190415 Arbitration weekly update

Litigation, Arbitration & Dispute Resolution | Apr 16, 2019

In this update we analyze the decision of the Supreme Court in Garware Wall Ropes Ltd. v. Coastal Marine Constructions & Engineering Ltd.The Arbitration and Conciliation (Amendment) Act, 2015 (“Amendment Act”) introduced section 11 (6-A) in the Arbitration and Conciliation Act, 1996 (“Act”) which limited the role of the court while determining an application for appointment of an arbitrator such that the courts shall “confine to the examination of the existence of an arbitration agreement”. Prior to the Amendment Act, in SMS Tea Estates (P) Ltd. v. Chandmari Tea Co. (P) Ltd., (2011) 14 SCC 66 (“SMS Tea Estates”), the Supreme Court held that if an arbitration clause is contained in a document which is not duly stamped, such an arbitration clause cannot be acted upon. The Supreme Court held that the judge must first impound such document and only once the defect with respect to the stamp duty is cured, the court shall proceed further to determine the application filed under section 11 of the Act.
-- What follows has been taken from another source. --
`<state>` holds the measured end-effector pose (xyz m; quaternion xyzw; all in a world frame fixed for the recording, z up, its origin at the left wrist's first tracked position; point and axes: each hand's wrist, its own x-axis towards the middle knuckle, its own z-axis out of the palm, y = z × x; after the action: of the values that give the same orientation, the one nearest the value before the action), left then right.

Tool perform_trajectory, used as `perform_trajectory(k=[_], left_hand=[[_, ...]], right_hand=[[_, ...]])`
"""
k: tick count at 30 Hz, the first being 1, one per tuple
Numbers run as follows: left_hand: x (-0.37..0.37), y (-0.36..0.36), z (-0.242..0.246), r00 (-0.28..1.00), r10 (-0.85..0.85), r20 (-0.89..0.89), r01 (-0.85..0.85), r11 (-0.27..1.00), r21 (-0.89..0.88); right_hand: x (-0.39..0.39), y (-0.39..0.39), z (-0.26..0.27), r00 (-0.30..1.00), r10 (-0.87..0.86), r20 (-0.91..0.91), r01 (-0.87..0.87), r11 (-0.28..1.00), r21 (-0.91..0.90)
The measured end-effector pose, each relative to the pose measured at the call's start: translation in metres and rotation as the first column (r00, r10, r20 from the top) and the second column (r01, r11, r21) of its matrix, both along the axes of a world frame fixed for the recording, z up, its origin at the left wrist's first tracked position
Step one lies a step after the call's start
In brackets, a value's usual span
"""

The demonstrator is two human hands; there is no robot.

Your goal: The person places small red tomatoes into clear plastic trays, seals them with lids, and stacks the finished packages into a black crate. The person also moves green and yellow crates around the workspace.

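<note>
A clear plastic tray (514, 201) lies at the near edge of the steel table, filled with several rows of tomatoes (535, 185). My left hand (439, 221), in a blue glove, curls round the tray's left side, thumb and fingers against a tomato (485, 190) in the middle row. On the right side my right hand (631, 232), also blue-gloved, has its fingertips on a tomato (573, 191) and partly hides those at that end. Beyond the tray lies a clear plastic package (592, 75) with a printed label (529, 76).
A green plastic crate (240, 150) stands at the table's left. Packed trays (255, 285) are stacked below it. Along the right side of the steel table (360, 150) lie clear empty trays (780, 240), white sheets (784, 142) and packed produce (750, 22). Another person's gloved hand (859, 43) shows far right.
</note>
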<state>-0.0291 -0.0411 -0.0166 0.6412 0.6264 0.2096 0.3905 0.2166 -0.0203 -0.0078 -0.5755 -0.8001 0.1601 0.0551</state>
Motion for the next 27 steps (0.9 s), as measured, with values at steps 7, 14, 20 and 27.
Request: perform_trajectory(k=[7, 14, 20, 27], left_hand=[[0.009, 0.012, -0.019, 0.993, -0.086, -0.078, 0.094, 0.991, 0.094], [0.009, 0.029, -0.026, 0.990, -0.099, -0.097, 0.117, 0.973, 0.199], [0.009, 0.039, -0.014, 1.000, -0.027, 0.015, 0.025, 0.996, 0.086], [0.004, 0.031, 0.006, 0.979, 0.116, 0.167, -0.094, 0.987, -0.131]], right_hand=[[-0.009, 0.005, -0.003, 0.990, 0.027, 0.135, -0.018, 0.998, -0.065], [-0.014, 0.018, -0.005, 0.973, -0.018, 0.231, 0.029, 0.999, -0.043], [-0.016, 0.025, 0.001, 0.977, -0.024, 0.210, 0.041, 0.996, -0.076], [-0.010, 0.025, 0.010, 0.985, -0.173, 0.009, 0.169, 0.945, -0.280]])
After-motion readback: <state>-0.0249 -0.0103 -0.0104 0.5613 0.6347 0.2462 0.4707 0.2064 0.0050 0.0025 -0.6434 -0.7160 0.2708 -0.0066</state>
In this backdrop, the question which arose for determination before the Supreme Court in an application under section 11 of the Act for the appointment of an arbitrator was whether the judge is now precluded from impounding an insufficiently stamped instrument while determining an application under section 11 of the Act in light of section 11 (6-A) of the Act. Based on its findings, the Supreme Court concluded that an arbitration agreement contained in an unstamped contract does not “exist” till the contract is stamped. Further, the Supreme Court reiterated that such contract shall be impounded and the defect with respect to stamp duty must be cured before the court proceeds to determine the application under section 11 of the Act.